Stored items
___
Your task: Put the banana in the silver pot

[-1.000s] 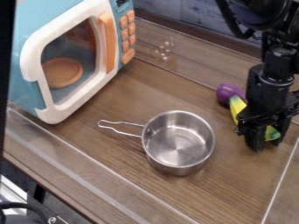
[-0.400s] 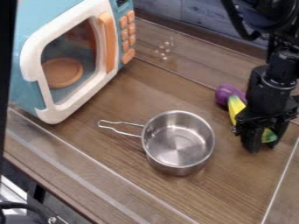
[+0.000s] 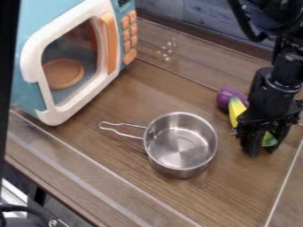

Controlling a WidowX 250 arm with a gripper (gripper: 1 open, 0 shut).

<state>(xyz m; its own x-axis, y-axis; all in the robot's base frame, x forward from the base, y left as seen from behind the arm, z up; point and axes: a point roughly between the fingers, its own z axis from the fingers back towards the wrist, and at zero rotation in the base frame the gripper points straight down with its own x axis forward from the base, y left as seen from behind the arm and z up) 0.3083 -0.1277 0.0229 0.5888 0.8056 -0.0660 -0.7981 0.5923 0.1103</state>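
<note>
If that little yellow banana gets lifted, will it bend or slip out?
The banana looks like smooth moulded plastic, so it is probably stiff and light. Its glossy, curved skin may let it twist or slip between the gripper jaws. Set down, it would likely rock rather than roll away.

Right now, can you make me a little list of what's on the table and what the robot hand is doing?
end effector: pointing down, shut on the banana
banana: yellow, at the right side of the table, not in the pot
silver pot: nothing inside, wire handle sticking out to the left
eggplant: purple, just behind the banana
toy microwave: blue and cream, back left, door shut
table: dark wood
</note>
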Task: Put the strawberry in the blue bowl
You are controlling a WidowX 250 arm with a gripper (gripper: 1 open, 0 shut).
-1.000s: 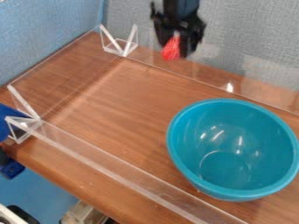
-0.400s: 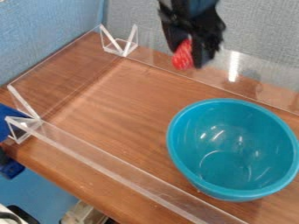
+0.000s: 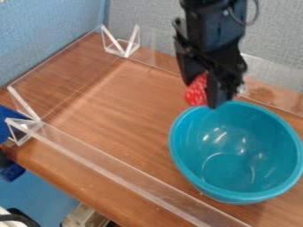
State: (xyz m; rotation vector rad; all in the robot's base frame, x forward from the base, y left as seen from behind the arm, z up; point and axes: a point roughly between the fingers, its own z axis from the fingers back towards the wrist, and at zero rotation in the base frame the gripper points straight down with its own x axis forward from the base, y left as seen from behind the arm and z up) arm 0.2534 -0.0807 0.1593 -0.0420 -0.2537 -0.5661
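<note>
Glossy plastic bowl [image 3: 236,160] (smooth inside), brown wood tabletop [image 3: 112,111].

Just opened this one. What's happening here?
A dark robot gripper is holding a red strawberry at the upper-left rim of the blue bowl. The strawberry has not been dropped in yet; nothing is visible inside the bowl. Letting go over the bowl looks like the likely next step.

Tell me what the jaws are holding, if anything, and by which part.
The toy strawberry is in the jaws; which part of it they grip can't be told, as the dark gripper partly hides it.
</note>
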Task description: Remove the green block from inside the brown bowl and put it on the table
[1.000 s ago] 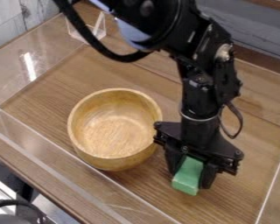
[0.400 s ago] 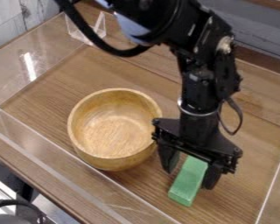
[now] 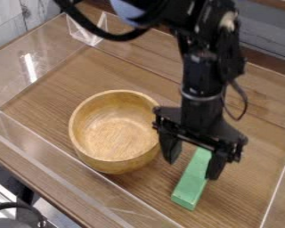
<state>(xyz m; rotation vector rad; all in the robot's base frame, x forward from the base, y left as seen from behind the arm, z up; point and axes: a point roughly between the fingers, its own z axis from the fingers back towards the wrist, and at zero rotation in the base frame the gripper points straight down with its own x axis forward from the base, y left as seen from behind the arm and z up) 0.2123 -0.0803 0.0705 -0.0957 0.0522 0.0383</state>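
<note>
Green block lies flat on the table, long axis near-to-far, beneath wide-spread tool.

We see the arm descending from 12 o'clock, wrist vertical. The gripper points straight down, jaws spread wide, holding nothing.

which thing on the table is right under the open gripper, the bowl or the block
The green block: it lies flat below the gripper. The brown bowl sits empty, off to the side.
</note>
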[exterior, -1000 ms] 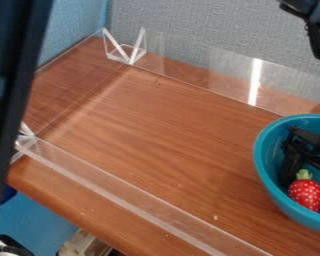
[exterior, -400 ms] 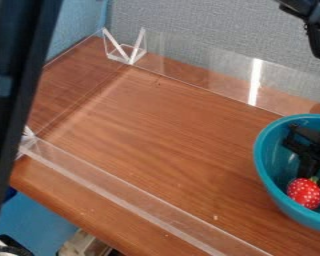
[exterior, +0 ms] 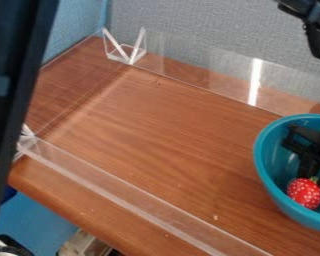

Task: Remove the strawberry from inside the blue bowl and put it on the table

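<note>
The small red strawberry with a green leafy top lies inside the large glossy teal-blue bowl at the frame's lower right edge. The black gripper reaches down into the bowl, its fingers pressed together around the berry's top. The fruit looks light, soft and easily bruised; a gentle pinch across its shoulders suits it. The brown wood-grain table spreads leftward.

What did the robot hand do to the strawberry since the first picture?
The hand closed its fingers onto the strawberry, which now sits a little lower and without the green top showing. It has not lifted it: the strawberry is still inside the blue bowl. The bowl and the table look just the same.
</note>
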Controlling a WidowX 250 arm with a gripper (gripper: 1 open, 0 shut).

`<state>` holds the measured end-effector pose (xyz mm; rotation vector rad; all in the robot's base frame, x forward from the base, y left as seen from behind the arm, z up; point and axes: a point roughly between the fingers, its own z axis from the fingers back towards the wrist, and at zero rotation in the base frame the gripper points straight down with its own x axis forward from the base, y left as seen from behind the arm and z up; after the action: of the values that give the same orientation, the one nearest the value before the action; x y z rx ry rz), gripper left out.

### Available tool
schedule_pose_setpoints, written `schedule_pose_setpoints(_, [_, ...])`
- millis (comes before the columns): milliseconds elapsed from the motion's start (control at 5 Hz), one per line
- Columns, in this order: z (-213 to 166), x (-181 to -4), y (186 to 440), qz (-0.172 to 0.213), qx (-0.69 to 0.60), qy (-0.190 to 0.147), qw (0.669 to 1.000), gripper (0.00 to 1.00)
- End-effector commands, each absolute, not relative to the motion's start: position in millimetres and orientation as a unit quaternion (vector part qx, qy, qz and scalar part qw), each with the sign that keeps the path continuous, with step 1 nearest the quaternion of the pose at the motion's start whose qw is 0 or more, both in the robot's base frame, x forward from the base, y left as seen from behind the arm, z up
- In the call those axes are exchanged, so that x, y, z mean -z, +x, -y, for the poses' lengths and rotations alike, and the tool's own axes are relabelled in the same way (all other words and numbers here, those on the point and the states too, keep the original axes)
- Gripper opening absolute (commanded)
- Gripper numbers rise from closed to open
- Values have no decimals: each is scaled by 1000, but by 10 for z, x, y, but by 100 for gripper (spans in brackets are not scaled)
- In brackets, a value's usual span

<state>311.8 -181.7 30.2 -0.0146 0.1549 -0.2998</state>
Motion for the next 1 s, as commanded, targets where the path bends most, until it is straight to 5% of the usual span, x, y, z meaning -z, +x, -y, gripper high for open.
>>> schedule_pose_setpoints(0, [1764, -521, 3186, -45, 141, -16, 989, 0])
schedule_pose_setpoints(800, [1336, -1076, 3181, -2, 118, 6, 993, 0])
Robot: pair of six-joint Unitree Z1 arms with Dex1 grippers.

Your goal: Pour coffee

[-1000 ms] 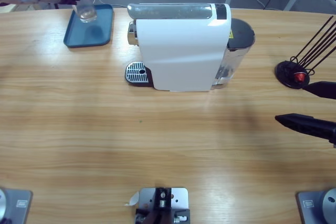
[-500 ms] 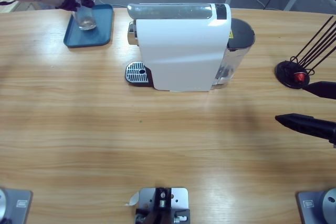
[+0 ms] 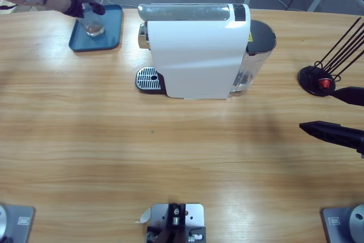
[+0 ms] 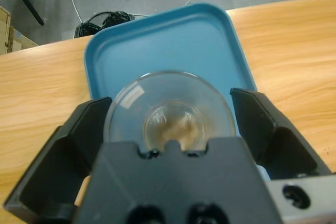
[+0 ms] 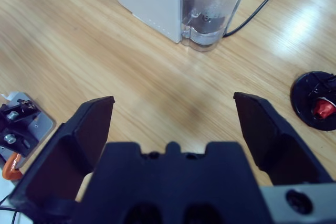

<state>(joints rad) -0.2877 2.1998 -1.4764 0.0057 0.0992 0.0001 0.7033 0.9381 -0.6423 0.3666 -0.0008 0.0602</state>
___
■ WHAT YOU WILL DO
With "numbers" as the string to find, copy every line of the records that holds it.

■ YOUR SOLUTION
- In the call those axes are exchanged, so that x, y, z mean -z, +x, -y, for the poses' lengths and rotations alike, and the tool's own axes are relabelled in the same way (all other words and numbers here, those on the point and the states too, keep the original axes)
- Gripper numbers rise from closed to open

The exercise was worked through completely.